Problem details
Only the lines from the one with "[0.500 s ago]" through the last belong in the output; print them exactly as given below.

Information shown

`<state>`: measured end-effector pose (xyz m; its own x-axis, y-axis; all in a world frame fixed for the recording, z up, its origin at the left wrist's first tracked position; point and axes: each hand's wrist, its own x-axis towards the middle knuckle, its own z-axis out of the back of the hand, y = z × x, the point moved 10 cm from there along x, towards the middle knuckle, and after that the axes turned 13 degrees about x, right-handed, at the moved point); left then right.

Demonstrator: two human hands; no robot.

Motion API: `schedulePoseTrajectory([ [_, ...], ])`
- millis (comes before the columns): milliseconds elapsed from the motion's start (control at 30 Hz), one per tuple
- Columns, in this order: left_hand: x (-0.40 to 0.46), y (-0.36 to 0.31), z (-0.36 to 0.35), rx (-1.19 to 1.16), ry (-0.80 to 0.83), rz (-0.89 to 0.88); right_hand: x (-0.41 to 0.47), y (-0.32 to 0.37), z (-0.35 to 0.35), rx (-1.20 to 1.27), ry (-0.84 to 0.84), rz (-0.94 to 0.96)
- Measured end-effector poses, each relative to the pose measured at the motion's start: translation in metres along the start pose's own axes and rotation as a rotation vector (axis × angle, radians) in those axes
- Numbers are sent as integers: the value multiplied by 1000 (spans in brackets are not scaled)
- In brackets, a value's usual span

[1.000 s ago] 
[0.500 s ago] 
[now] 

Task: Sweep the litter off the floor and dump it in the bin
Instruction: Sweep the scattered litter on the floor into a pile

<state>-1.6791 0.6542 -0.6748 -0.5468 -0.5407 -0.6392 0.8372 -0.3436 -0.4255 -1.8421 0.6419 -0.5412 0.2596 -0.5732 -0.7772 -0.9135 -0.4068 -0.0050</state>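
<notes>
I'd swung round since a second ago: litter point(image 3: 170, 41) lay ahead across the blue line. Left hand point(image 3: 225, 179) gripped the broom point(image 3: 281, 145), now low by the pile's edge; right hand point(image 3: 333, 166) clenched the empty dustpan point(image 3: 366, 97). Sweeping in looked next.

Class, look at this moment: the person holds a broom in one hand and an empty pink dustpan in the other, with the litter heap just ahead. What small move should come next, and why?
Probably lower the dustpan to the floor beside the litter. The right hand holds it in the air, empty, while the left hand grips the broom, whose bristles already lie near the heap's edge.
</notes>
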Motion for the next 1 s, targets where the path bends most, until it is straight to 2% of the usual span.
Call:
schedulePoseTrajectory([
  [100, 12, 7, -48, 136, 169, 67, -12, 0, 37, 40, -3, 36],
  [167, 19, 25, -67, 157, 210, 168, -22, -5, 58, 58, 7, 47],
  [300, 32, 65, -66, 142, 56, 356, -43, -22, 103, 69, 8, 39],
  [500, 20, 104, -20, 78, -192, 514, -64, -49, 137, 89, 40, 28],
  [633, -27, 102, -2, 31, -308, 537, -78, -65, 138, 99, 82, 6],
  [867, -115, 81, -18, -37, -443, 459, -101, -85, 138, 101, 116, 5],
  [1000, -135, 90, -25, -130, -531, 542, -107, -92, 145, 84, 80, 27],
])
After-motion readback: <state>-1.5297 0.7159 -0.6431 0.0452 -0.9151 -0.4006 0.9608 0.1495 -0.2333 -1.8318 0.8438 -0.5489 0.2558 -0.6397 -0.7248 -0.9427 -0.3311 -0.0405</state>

Reply
[0.500 s ago] 
[now] 

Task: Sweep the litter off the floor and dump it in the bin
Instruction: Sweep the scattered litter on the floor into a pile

<state>-1.6791 0.6542 -0.6748 -0.5468 -0.5407 -0.6392 0.8372 -0.3436 -0.4255 -1.8421 0.6419 -0.5412 0.2596 -0.5732 -0.7772 -0.9135 -0.4068 -0.0050</state>
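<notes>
I'd swung round since a second ago: litter point(image 3: 170, 41) lay ahead across the blue line. Left hand point(image 3: 225, 179) gripped the broom point(image 3: 281, 145), now low by the pile's edge; right hand point(image 3: 333, 166) clenched the empty dustpan point(image 3: 366, 97). Sweeping in looked next.

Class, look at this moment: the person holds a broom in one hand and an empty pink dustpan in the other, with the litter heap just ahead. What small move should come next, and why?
Probably lower the dustpan to the floor beside the litter. The right hand holds it in the air, empty, while the left hand grips the broom, whose bristles already lie near the heap's edge.
</notes>
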Motion for the next 1 s, targets where the path bends most, until it is straight to 2% of the usual span.
Call:
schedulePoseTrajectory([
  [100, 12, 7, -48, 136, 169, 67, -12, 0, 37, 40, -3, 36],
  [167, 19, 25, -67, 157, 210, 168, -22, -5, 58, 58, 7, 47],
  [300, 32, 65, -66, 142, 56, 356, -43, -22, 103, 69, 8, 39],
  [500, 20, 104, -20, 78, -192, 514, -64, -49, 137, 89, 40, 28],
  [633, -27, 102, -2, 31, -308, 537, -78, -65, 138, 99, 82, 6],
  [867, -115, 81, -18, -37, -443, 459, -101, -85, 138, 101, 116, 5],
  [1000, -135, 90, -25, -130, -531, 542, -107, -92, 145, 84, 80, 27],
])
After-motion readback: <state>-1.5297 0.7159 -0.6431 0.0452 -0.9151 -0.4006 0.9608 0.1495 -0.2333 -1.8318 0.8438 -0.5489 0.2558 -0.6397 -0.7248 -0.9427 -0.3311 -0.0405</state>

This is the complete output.